Exercise instructions - The data below is to be transcribed word for word; pictures are to be excluded.

Stored data -
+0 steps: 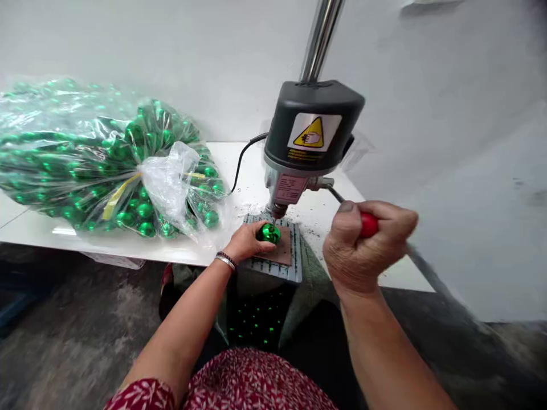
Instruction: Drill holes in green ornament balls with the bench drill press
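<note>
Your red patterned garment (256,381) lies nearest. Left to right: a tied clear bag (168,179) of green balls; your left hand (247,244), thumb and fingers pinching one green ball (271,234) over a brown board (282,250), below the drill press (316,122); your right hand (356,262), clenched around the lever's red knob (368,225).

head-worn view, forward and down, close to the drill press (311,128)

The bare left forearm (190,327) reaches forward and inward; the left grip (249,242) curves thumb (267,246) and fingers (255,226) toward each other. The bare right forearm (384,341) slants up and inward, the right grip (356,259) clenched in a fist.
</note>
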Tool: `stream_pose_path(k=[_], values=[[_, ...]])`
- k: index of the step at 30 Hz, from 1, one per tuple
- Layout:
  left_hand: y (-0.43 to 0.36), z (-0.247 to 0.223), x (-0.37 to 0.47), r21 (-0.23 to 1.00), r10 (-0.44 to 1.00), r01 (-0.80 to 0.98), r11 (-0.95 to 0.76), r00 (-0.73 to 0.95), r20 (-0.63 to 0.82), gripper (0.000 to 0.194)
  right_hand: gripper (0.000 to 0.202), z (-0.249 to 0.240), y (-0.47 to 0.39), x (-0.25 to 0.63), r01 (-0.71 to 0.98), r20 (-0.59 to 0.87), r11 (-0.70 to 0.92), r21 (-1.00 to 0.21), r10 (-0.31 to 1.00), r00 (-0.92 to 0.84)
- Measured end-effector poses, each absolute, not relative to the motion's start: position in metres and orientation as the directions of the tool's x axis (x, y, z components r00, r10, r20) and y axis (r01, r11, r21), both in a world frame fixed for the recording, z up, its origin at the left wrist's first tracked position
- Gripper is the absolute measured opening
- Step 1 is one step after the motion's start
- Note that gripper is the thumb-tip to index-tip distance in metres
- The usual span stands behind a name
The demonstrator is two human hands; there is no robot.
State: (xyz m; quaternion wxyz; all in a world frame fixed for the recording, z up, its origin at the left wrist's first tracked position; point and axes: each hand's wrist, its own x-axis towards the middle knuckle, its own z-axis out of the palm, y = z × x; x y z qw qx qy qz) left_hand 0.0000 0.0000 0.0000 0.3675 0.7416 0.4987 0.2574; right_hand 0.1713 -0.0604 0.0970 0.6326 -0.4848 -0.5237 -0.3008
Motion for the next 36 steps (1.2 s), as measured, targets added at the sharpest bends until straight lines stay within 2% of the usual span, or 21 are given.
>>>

Answer section -
+0 steps: 
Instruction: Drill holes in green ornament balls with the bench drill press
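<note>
Your red patterned garment (256,381) lies nearest. Left to right: a tied clear bag (168,179) of green balls; your left hand (247,244), thumb and fingers pinching one green ball (271,234) over a brown board (282,250), below the drill press (316,122); your right hand (356,262), clenched around the lever's red knob (368,225).

head-worn view, forward and down, close to the drill press (311,128)

The bare left forearm (190,327) reaches forward and inward; the left grip (249,242) curves thumb (267,246) and fingers (255,226) toward each other. The bare right forearm (384,341) slants up and inward, the right grip (356,259) clenched in a fist.
</note>
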Tool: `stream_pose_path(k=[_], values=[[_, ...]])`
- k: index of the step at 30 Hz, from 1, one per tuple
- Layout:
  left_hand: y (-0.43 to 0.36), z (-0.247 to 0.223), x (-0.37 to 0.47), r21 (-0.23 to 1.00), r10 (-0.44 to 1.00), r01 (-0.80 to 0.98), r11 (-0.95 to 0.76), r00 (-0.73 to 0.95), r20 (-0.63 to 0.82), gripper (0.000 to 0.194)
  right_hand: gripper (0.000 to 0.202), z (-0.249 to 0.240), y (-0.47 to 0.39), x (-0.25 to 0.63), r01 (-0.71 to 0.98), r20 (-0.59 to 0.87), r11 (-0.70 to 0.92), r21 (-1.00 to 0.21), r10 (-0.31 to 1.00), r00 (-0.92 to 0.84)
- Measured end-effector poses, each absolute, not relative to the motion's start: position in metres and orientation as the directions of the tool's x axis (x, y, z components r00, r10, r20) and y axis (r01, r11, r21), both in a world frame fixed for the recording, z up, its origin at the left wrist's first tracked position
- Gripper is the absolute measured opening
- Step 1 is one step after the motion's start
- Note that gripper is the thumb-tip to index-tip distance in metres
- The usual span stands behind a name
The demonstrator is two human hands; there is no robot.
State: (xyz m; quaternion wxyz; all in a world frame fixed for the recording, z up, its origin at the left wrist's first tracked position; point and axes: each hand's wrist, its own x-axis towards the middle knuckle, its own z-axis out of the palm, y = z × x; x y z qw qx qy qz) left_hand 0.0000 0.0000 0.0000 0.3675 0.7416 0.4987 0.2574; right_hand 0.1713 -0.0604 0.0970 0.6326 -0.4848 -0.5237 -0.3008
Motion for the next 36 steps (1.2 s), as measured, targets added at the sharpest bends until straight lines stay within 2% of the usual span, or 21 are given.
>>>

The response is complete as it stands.